*The problem*. Beginning with the line that contains "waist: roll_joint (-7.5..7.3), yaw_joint" in the material below, print each line exactly until the line that contains "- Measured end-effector" has been printed, then stop.

########################################

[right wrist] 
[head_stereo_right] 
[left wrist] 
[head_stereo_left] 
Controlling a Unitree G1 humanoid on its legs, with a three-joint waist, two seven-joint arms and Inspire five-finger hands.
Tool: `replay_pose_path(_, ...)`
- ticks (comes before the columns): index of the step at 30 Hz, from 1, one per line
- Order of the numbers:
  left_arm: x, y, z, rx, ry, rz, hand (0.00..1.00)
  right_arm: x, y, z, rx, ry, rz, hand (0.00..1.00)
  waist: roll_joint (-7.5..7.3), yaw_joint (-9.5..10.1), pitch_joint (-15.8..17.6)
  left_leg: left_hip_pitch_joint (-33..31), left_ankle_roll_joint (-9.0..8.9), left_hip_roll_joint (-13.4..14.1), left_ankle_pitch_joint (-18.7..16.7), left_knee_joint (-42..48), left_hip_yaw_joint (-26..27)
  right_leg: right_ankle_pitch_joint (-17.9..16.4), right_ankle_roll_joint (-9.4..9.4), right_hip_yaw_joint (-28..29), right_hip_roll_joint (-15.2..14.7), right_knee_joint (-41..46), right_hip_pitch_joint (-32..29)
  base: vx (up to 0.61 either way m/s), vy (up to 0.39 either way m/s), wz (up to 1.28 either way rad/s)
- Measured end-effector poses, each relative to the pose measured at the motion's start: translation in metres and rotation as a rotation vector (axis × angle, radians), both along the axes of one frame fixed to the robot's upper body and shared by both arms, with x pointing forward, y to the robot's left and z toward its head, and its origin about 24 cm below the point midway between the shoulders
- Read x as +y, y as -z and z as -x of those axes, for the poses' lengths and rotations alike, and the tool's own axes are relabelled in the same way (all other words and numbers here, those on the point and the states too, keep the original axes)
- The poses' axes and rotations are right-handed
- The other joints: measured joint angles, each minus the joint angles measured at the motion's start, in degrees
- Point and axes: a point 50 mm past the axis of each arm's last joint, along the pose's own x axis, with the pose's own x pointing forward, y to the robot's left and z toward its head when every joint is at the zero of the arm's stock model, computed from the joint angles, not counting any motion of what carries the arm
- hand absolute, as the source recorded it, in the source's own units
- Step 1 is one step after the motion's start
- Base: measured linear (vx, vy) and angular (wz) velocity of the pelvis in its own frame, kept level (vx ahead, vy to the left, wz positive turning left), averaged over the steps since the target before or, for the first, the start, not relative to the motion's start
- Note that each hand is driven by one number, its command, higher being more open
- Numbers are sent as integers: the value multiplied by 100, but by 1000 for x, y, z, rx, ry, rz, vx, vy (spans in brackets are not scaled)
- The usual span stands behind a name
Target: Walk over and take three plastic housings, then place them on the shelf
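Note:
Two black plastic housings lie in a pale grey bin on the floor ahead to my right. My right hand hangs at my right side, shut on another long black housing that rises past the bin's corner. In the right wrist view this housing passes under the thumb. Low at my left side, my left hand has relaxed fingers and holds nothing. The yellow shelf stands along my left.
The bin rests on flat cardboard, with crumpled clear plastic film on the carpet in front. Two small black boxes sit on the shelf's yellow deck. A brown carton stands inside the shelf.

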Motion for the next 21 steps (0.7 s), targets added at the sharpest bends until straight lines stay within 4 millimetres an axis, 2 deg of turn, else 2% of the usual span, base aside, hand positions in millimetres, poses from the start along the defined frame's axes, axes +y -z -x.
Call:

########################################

*Answer space*.
  waist: roll_joint (-7.5..7.3), yaw_joint (-9.5..10.1), pitch_joint (-15.8..17.6)
  left_leg: left_hip_pitch_joint (-33..31), left_ankle_roll_joint (-9.0..8.9), left_hip_roll_joint (-13.4..14.1), left_ankle_pitch_joint (-18.7..16.7), left_knee_joint (-42..48), left_hip_yaw_joint (-26..27)
  right_leg: right_ankle_pitch_joint (-17.9..16.4), right_ankle_roll_joint (-9.4..9.4), right_hip_yaw_joint (-28..29), right_hip_roll_joint (-15.2..14.7), right_knee_joint (-41..46), right_hip_pitch_joint (-32..29)
  base: vx (up to 0.61 either way m/s), vy (up to 0.39 either way m/s), wz (up to 1.28 either way rad/s)
- Measured end-effector poses, each relative to the pose measured at the motion's start: translation in metres and rotation as a rotation vector (axis × angle, radians), both along the axes of one frame fixed to the robot's upper body and shared by both arms, with x pointing forward, y to the robot's left and z toward its head, and its origin about 24 cm below the point midway between the shoulders

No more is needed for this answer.